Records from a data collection
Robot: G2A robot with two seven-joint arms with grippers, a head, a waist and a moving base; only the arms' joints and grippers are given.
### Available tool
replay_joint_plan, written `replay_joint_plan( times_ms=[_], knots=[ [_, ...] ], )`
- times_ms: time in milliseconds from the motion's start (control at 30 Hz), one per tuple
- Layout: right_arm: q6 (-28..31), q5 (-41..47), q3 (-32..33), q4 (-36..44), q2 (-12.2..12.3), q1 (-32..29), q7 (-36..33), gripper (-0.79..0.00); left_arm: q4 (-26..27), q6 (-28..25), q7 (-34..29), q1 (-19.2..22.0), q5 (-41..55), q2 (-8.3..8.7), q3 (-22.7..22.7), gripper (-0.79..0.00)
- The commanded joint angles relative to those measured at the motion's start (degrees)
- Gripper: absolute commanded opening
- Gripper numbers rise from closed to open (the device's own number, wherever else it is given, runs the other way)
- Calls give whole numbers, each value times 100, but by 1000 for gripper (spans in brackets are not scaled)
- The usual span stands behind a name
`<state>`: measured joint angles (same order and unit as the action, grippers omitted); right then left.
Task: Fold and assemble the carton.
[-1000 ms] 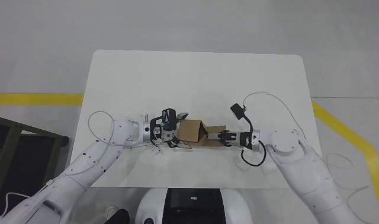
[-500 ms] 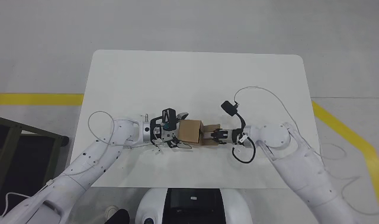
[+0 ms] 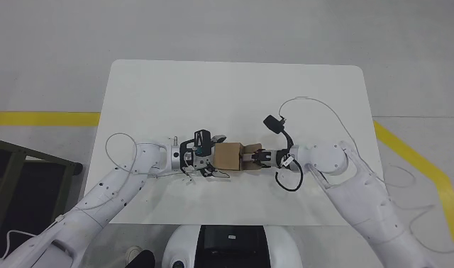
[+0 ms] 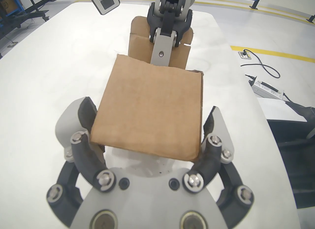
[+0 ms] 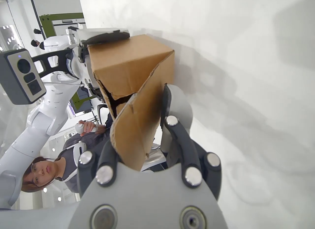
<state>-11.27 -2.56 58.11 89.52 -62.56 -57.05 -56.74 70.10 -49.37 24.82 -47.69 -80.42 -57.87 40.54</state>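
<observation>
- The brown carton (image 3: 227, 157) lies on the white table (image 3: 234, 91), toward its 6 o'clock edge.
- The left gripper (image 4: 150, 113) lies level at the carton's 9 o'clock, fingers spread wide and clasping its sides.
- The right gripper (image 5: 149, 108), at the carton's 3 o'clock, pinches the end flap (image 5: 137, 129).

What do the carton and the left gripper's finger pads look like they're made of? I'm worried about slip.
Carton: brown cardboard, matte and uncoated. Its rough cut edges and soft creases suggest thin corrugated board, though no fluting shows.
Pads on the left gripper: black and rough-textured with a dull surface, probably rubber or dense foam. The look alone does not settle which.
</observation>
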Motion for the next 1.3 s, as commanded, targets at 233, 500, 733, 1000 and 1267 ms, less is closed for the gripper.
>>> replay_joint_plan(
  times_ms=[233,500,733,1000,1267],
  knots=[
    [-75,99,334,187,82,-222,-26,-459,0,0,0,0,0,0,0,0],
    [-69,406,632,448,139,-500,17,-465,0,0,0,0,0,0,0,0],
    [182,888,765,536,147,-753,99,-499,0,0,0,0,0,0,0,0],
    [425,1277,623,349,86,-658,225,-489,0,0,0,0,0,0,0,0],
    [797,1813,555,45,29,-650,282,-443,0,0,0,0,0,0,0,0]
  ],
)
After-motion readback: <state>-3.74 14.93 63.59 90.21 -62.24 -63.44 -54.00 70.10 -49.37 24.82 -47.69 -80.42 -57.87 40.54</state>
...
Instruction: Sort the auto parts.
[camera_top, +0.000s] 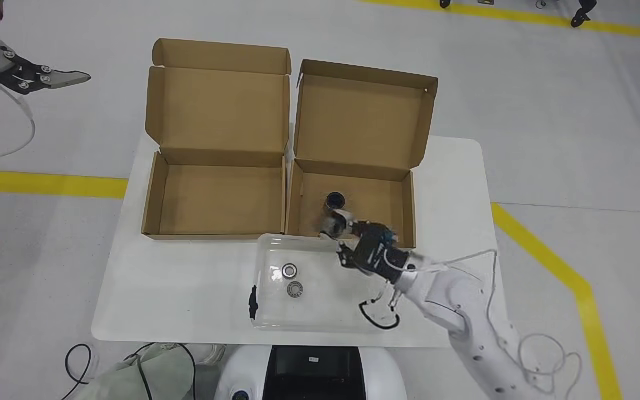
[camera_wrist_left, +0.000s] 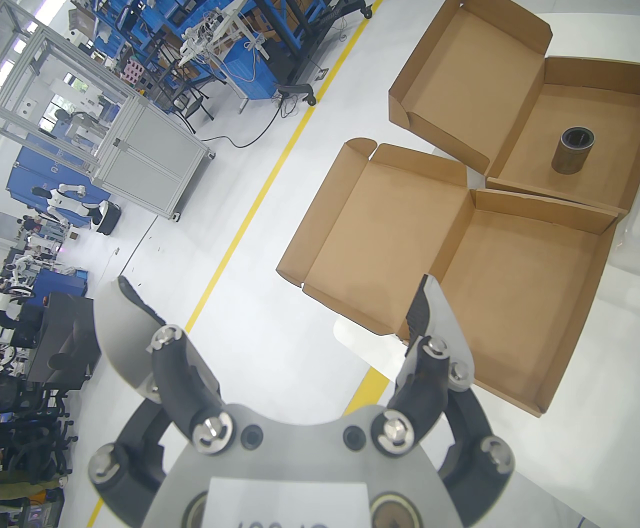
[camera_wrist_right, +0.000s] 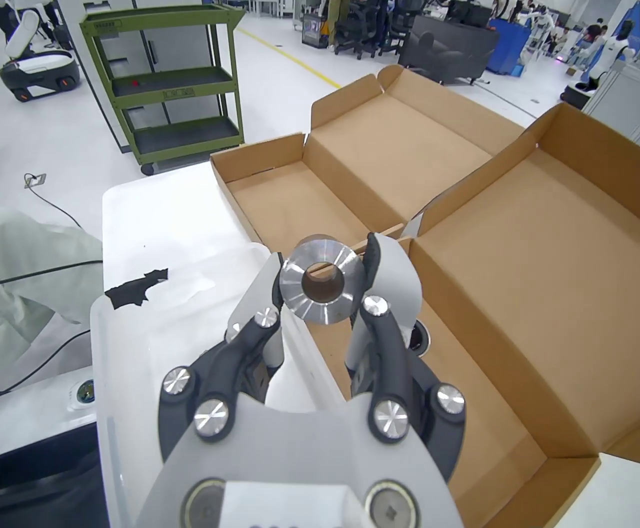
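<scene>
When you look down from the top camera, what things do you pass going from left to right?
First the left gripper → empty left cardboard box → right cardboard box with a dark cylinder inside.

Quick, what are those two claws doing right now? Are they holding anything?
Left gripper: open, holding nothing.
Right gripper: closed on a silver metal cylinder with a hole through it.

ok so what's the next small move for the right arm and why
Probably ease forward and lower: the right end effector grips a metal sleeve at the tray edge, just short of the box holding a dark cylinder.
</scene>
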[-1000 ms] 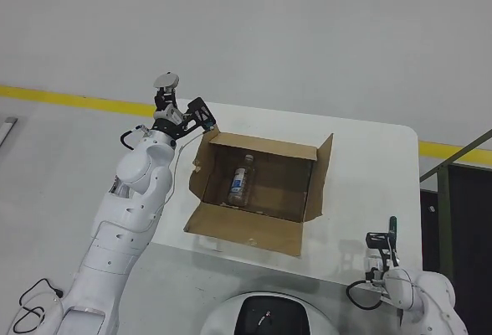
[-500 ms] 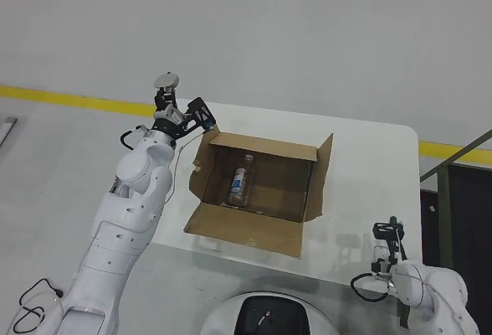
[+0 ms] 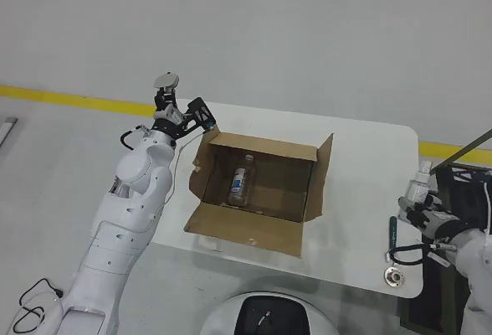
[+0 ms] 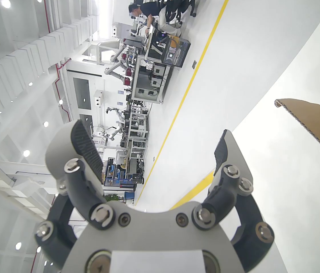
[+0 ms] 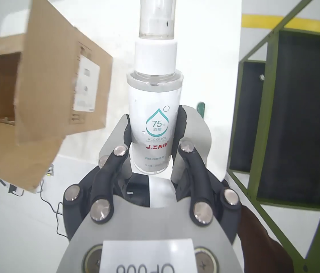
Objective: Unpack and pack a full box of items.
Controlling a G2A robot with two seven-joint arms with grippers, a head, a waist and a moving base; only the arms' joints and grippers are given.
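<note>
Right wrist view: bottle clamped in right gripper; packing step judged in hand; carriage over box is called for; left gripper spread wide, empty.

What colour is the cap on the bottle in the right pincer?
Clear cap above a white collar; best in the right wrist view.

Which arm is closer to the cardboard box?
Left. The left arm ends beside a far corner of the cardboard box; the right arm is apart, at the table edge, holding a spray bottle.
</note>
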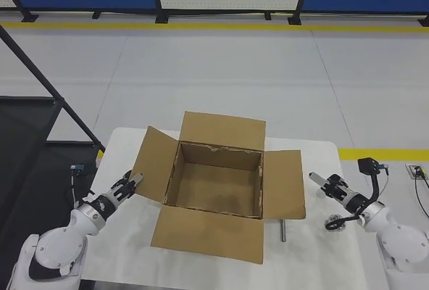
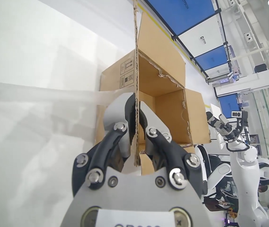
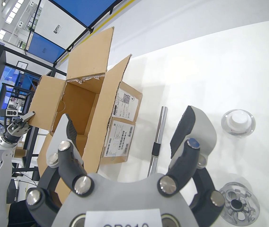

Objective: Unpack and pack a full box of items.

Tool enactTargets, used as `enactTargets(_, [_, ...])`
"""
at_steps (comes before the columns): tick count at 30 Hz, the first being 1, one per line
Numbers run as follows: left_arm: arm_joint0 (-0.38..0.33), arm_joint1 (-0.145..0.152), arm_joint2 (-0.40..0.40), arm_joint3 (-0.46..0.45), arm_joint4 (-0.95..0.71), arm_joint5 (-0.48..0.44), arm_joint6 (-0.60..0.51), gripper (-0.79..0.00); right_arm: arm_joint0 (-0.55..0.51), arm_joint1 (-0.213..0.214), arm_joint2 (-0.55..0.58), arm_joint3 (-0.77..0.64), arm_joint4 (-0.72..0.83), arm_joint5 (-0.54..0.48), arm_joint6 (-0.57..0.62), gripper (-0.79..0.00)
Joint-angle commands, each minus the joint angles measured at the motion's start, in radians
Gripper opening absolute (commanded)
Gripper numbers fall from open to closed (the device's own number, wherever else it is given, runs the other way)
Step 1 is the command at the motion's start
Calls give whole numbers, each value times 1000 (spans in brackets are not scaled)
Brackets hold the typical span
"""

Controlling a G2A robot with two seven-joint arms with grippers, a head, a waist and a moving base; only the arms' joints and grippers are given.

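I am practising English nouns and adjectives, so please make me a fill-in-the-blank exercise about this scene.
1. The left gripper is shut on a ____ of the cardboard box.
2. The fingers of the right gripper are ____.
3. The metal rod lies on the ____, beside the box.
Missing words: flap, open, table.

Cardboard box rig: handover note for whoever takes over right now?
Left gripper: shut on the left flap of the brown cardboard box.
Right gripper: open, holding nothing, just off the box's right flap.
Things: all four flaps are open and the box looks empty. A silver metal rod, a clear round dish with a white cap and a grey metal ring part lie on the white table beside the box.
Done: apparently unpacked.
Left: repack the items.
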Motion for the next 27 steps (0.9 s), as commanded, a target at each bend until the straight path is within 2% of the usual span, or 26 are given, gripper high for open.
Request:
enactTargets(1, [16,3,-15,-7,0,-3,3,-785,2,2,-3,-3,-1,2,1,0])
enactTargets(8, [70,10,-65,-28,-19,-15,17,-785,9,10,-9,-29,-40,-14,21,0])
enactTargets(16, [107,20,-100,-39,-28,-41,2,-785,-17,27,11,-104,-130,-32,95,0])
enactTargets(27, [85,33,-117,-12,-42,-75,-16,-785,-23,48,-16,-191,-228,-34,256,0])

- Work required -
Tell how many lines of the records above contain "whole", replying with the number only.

- Result for this task -
2